▶ _WORK TO BE COMPLETED_
In the listing below, find the line containing "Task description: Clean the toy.". Write out that line and every line after it to the end, exactly and only those.

[SUPPLIED INFORMATION — start]

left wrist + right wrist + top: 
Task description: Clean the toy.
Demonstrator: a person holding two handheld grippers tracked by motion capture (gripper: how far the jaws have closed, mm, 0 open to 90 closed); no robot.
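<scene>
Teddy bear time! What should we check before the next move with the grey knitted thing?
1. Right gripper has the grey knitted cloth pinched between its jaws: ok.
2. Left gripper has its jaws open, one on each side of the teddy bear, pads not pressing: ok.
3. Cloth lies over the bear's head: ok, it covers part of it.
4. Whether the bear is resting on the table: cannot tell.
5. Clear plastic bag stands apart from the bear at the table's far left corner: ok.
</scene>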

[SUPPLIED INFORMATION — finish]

▶ _RESULT OF THE EXERCISE_
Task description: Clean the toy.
Demonstrator: a person holding two handheld grippers tracked by motion capture (gripper: how far the jaws have closed, mm, 0 open to 90 closed); no robot.
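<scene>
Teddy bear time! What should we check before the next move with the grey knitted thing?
1. Right gripper has the grey knitted cloth pinched between its jaws: ok.
2. Left gripper has its jaws open, one on each side of the teddy bear, pads not pressing: ok.
3. Cloth lies over the bear's head: ok, it covers part of it.
4. Whether the bear is resting on the table: cannot tell.
5. Clear plastic bag stands apart from the bear at the table's far left corner: ok.
</scene>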

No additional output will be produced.